Moving on to Slide 5. We will briefly discuss the evolution of the distributors' invoiced market, which totaled just over 7,000 gigawatt hours in the quarter, growing by 1.4% year-on-year. The increase could be seen in the residential, industrial and commercial classes, influenced by higher temperatures, especially in January, which was marked by days with temperatures exceeding 60 degrees Celsius in the city of Rio de Janeiro and surrounding areas.
The captive market, however, fell by 3.6% in the quarter due to the acceleration of customer migration in the commercial class as a result of opening the high-voltage market below 500 kilowatt hours in January 2024. Finally, distributed generation in our concession area continued to expand strongly in the quarter, growing by almost 50% compared to the same period last year.
Continuing with Slide 6. Here, we see the main factors that affected the distribution company's adjusted EBITDA. In the first quarter of 2024, it was BRL 127 million. The main factor behind this result was a lower net margin of around BRL 188 million. As was mentioned, the company has identified its fighting against losses, always prioritizing more efficient actions with an emphasis on cash generation and low probability of default and legalization.
So you heard my comments on Slide 6, right? In any case, PMSO expenses also worsened in the year-to-year comparison, and one of the main offenders was the increase in the volume of emergency calls caused by severity and number of events observed, especially in January.

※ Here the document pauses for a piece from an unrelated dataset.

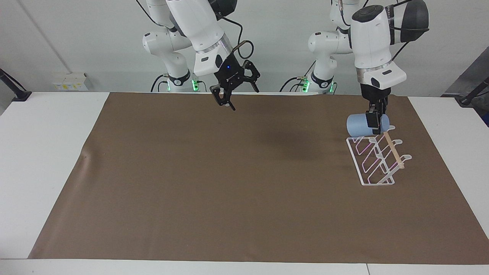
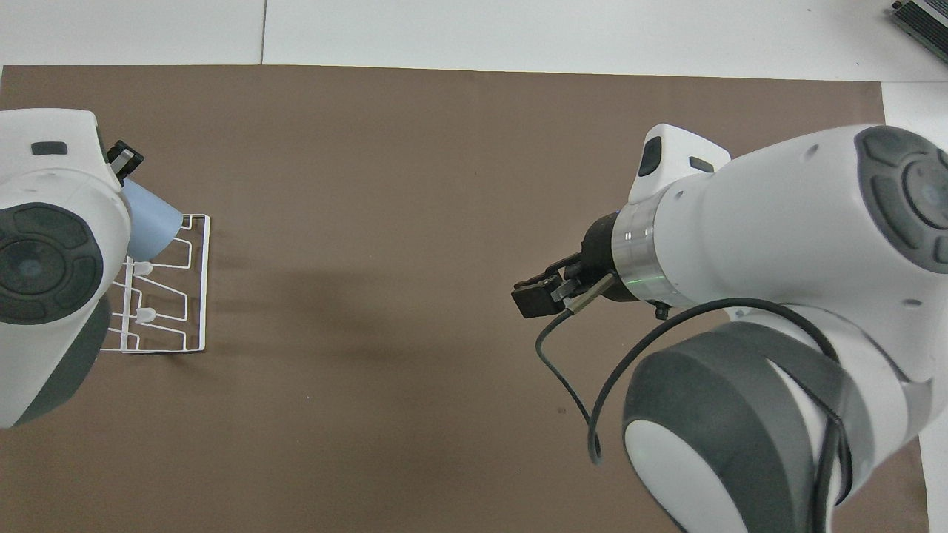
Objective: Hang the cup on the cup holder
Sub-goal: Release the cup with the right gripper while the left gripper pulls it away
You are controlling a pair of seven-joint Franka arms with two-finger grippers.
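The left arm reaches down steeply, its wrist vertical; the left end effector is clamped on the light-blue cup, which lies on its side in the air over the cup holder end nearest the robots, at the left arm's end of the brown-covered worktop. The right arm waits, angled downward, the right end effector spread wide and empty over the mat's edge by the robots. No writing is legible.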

On a positive note, we'd like to highlight the performance of PECLD expenses, which improved BRL 50 million year-on-year due to improved expectations of future losses, following increases in collection according to the methodology in force. Finally, contingencies showed a negative result of around BRL 18 million in the year-on-year comparison, mainly due to the increase in mass civil provisions.
Continuing with Slide 7. I'd like to highlight the results of the distributors' financial balance initiatives. On the left-hand side, we can see that the company managed to preserve the stability of adjusted TOTEX in the quarter. When compared to the first quarter of 2023, adjusted TOTEX varied by only BRL 13 million or around 3%. Looking at the right-hand side of the slide, we can see that the distributors' company cash generation measured by adjusted EBITDA minus CapEx was negative by around BRL 41 million in the quarter. This is due to the increase in losses in the period as was mentioned before.

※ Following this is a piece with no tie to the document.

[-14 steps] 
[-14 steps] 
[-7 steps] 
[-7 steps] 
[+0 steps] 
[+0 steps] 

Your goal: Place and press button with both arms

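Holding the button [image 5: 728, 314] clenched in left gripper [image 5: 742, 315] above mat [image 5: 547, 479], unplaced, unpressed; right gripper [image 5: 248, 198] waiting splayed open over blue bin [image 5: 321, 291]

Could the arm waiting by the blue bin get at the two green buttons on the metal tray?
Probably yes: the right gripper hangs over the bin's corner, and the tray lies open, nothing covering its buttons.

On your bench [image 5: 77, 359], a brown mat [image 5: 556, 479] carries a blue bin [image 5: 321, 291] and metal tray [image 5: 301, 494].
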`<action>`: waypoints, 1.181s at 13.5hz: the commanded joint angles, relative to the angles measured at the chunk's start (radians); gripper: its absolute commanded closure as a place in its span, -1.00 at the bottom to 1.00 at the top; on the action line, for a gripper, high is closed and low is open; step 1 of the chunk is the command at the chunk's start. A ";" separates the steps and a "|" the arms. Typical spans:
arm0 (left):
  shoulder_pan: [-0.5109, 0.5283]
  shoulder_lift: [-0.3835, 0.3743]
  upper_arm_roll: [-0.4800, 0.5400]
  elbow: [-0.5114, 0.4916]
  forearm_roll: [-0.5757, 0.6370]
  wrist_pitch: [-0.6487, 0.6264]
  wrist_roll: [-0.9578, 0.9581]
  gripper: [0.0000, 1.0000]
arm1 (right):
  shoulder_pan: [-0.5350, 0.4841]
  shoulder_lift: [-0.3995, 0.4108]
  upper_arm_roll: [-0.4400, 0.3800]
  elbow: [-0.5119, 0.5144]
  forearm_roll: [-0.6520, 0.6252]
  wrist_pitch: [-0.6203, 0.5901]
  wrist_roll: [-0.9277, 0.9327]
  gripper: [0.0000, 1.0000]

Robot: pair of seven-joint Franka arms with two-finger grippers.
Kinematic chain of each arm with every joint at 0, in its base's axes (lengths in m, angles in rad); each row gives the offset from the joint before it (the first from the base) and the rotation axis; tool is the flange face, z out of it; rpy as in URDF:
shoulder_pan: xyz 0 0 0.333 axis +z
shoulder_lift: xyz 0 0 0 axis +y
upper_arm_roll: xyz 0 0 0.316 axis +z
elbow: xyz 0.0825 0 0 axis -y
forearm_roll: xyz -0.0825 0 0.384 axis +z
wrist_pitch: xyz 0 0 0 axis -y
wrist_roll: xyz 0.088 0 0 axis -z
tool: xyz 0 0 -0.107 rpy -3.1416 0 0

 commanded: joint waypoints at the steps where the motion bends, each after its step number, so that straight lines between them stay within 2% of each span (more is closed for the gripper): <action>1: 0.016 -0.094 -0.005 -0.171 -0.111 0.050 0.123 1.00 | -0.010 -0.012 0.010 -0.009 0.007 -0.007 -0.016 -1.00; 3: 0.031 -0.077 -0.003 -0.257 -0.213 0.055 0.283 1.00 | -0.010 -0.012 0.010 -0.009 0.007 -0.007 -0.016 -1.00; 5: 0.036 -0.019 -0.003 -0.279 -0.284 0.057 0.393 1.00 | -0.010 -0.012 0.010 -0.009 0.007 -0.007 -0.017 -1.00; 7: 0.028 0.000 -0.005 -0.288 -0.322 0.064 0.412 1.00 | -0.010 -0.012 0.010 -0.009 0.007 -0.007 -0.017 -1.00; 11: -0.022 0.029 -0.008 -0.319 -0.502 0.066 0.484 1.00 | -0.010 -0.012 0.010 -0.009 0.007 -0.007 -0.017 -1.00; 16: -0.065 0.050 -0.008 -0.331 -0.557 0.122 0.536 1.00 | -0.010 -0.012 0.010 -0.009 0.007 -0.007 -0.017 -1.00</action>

Finally, on Slide 8, we analyze the EBITDA of our energy generation and commercialization segment. In the quarter, the business generated an EBITDA of BRL 172 million, down 15% on the same period last year. This slowdown is mainly due to the unfavorable hydrological scenario in the period, which contributed due to GSF falling from an average of 101% in the first 3 months of 2023 to 90% in the first quarter of 2024. I'd also like to highlight BRL 49 million in cash received by Light Energia as a result of the earn-out payment provided for in the contract for the sale of Light's stake in the Guanhães and Paracambi SHPPs. As a result, the net profit of the generation and trading business was BRL 95.6 million in the quarter.
That concludes my remarks, and I hand over to the moderator so we can begin the Q&A session. Thank you very much.

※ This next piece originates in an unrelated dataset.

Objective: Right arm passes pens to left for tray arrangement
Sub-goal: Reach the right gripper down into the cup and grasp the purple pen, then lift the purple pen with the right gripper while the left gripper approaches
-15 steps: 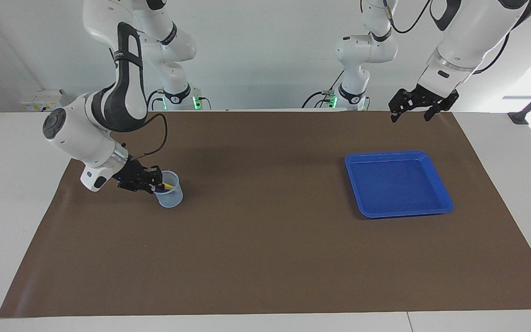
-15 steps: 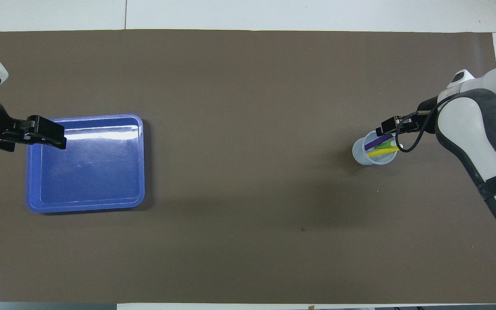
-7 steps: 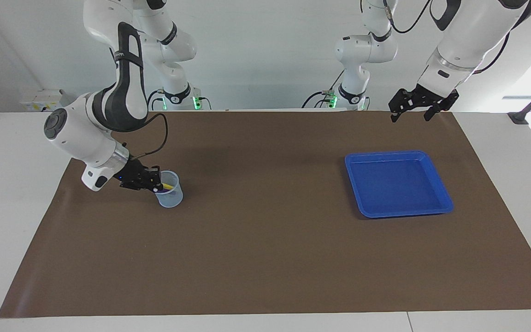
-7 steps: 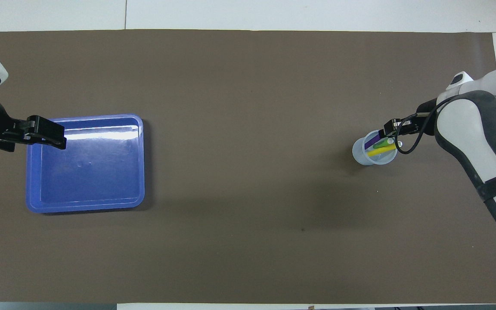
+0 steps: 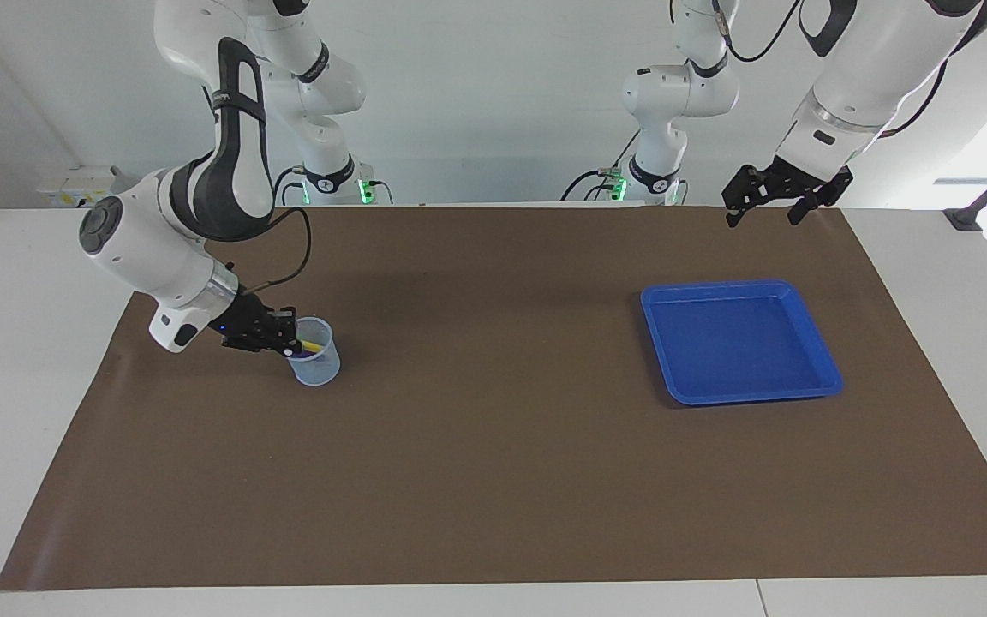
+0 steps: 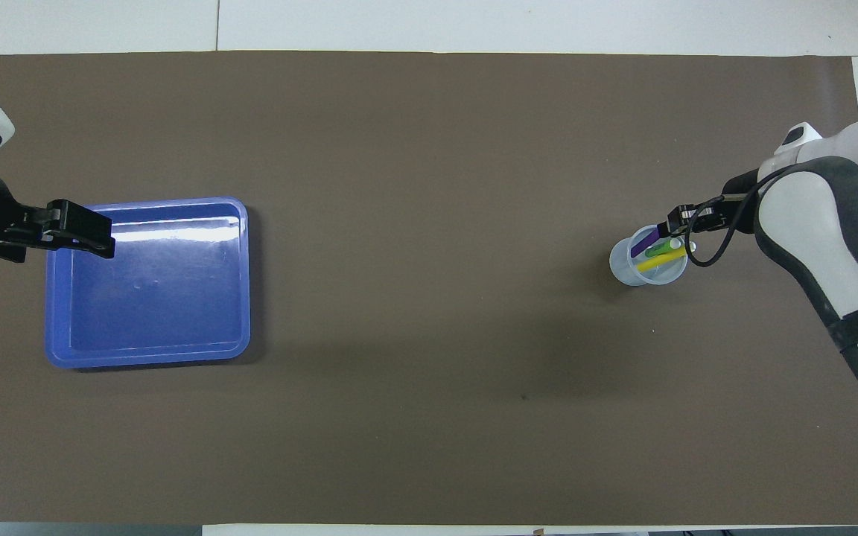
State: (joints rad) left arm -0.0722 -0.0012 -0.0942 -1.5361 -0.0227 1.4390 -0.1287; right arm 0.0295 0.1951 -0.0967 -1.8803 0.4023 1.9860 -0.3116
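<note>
Three pens, purple [image 6: 646, 240], green [image 6: 663, 246] and yellow [image 6: 660, 262], stand leaning in a small pale-blue cup [image 6: 641, 269] toward the right arm's end of the table. In the facing view only the yellow pen [image 5: 312, 345] shows clearly in the cup [image 5: 315, 364]. My right gripper [image 5: 286, 343] is at the cup's rim by the pens' upper ends, and it also shows in the overhead view [image 6: 678, 223]. The blue tray [image 5: 742, 341] lies empty toward the left arm's end. My left gripper [image 5: 763, 214] waits open, raised over the mat by the tray's nearer edge [image 6: 105, 240].
A brown mat [image 5: 493, 446] covers the table. Two smaller white arms with green lights [image 5: 335, 184] [image 5: 648, 180] stand at the robots' edge of the table.
My right gripper has drawn back a little from over the cup to its rim, and the pens' upper ends have shifted slightly. The left arm has not moved.
</note>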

[Operator Instructions] The question-and-answer session is now closed. We would like to give the floor to Mr. Alexandre for his closing remarks.
This concludes the company's earnings call. On behalf of Light, thank you for listening. And once again, the Investor Relations team is always available to answer your questions. Have a good day.
[Statements in English on this transcript were spoken by an interpreter present on the live call.]